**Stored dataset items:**
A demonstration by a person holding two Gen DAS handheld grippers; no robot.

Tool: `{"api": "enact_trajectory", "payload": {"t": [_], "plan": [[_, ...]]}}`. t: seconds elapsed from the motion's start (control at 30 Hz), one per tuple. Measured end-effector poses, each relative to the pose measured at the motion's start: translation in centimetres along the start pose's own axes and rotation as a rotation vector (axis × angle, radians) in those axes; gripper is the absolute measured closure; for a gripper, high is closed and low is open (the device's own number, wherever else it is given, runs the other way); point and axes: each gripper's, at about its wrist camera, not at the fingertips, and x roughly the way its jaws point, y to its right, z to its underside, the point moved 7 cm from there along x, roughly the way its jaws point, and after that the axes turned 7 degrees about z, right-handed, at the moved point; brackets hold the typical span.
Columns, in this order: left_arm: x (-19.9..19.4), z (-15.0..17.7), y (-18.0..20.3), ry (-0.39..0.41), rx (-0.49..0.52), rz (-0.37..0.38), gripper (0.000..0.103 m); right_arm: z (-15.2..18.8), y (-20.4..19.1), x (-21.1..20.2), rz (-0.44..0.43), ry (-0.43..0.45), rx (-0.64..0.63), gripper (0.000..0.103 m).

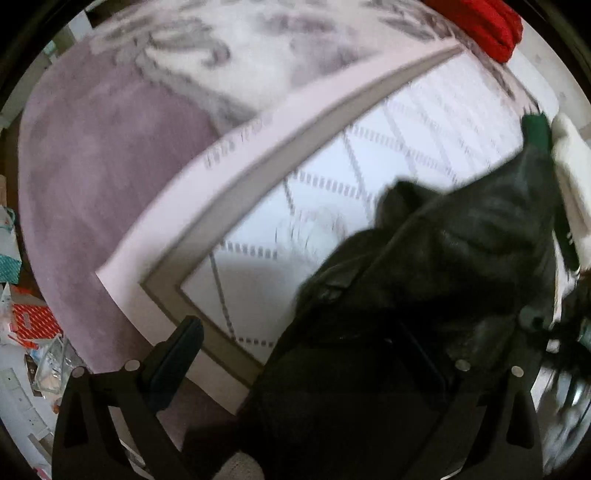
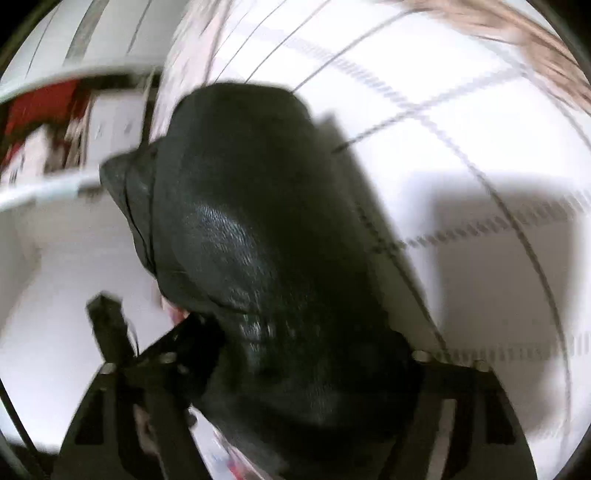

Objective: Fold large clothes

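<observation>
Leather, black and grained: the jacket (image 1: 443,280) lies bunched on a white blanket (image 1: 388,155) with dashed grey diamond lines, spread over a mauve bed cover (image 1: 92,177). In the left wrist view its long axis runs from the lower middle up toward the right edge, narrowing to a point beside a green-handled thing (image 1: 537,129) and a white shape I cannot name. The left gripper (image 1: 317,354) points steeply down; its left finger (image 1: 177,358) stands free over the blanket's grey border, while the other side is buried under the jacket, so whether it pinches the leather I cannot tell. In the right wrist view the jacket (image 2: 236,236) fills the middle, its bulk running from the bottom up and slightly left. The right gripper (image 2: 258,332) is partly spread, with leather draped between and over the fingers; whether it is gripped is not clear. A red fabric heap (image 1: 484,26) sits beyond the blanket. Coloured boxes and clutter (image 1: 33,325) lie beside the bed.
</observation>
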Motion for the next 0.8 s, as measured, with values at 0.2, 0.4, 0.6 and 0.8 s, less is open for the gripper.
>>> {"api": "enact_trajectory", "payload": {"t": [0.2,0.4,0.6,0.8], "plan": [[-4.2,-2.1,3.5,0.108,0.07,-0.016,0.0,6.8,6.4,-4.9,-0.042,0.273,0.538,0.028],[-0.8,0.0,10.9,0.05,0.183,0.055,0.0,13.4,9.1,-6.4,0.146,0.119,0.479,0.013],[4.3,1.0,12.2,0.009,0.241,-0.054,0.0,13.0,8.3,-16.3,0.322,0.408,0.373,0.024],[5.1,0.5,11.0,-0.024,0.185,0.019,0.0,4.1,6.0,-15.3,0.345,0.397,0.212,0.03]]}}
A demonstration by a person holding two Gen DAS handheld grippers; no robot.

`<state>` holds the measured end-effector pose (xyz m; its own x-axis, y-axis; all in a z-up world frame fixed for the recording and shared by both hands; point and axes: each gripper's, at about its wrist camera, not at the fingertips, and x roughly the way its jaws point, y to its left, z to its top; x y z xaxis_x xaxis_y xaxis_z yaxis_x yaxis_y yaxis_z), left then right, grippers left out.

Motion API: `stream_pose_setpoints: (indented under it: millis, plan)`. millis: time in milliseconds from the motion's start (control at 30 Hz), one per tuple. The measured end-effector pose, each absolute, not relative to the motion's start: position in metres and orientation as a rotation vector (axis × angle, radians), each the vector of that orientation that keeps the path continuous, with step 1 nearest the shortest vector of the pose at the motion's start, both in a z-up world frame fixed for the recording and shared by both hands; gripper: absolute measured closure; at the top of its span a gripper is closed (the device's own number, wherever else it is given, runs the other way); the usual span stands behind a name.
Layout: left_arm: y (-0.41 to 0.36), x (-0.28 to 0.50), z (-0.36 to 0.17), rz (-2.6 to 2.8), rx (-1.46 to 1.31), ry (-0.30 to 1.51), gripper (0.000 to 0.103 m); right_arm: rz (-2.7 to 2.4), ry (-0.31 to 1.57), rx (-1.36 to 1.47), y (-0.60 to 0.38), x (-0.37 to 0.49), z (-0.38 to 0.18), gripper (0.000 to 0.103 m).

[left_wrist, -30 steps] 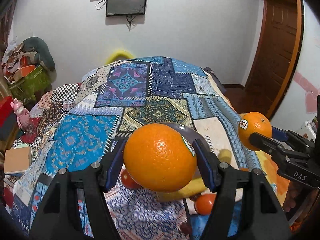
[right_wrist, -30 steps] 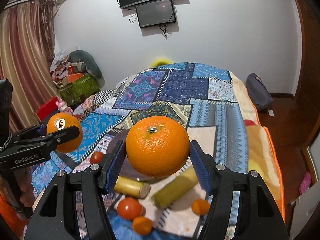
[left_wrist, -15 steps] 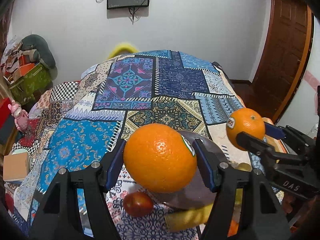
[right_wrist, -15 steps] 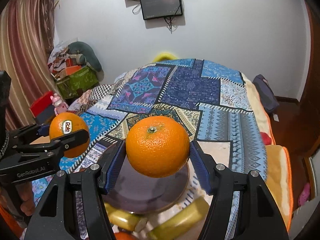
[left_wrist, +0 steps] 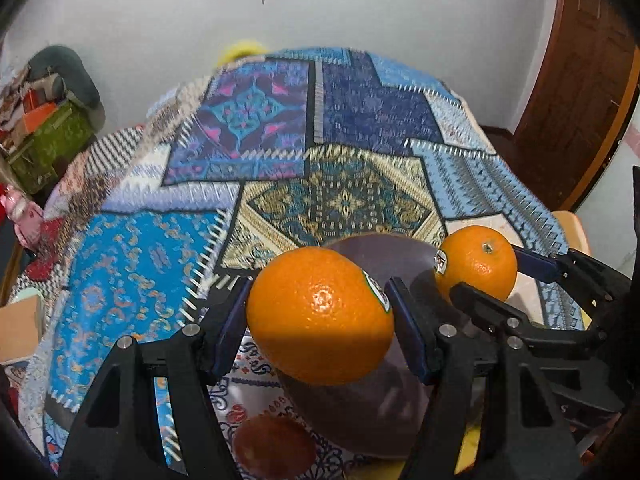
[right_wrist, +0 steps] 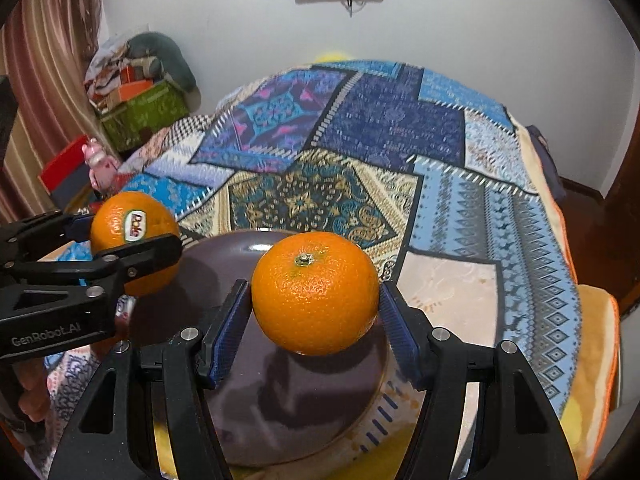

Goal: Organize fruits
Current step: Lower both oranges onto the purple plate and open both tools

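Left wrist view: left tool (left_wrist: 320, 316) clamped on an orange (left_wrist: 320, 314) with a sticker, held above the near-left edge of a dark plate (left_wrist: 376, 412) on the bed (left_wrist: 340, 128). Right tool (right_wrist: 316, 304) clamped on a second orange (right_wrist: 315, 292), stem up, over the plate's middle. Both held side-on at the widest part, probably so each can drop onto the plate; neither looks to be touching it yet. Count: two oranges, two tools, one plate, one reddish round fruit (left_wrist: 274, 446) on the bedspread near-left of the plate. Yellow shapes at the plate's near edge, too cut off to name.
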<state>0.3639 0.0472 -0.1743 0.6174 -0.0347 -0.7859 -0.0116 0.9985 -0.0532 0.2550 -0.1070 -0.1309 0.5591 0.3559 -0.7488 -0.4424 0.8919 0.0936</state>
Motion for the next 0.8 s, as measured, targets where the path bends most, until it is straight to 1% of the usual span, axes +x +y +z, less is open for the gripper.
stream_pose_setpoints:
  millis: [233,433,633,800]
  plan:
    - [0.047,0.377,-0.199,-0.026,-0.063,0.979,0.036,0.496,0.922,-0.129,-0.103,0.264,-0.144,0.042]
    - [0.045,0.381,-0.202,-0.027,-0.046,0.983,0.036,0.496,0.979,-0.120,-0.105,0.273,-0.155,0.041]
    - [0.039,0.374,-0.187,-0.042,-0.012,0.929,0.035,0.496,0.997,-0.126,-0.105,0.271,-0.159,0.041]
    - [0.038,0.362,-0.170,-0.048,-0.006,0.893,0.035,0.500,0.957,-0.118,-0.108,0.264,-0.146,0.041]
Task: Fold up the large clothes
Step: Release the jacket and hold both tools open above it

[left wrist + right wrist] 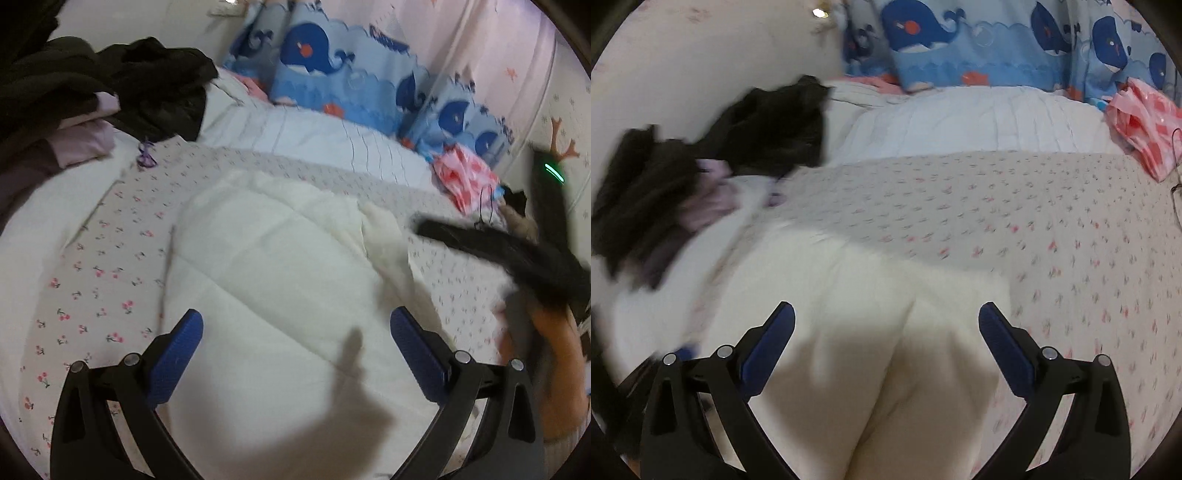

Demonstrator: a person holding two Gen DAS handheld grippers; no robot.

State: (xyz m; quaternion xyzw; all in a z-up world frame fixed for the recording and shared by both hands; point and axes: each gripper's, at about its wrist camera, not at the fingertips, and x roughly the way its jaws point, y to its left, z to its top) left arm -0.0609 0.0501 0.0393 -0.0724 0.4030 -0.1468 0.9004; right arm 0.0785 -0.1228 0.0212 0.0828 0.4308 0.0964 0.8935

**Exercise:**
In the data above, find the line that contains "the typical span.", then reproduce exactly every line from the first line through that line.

**The completed task:**
A demonstration by a person holding two Gen DAS handheld grippers; no robot.

Tool: `{"api": "enact_trajectory", "payload": {"t": [_], "plan": [[_, ...]]}}`. t: seconds elapsed from the motion's start (control at 30 Hz), one per tuple. Measured end-effector poses, each relative to the pose measured at the motion's start: translation in centimetres along the start pose's own axes and rotation as a rotation vector (axis × angle, radians) in those axes; gripper is the absolute measured closure; for a gripper, high is closed and low is open (the device's own number, wherever else it is given, runs the other way); point and axes: each gripper's, at about its wrist camera, not at the fingertips, and x roughly the way its jaws point, y to its right, z to its underside, the point moved 7 cm from there along x, roughly the way its jaws point, and after that the axes turned 7 degrees about z, right-handed, at the moved point; brackets hold the typical span.

Nothing else is needed for this exercise.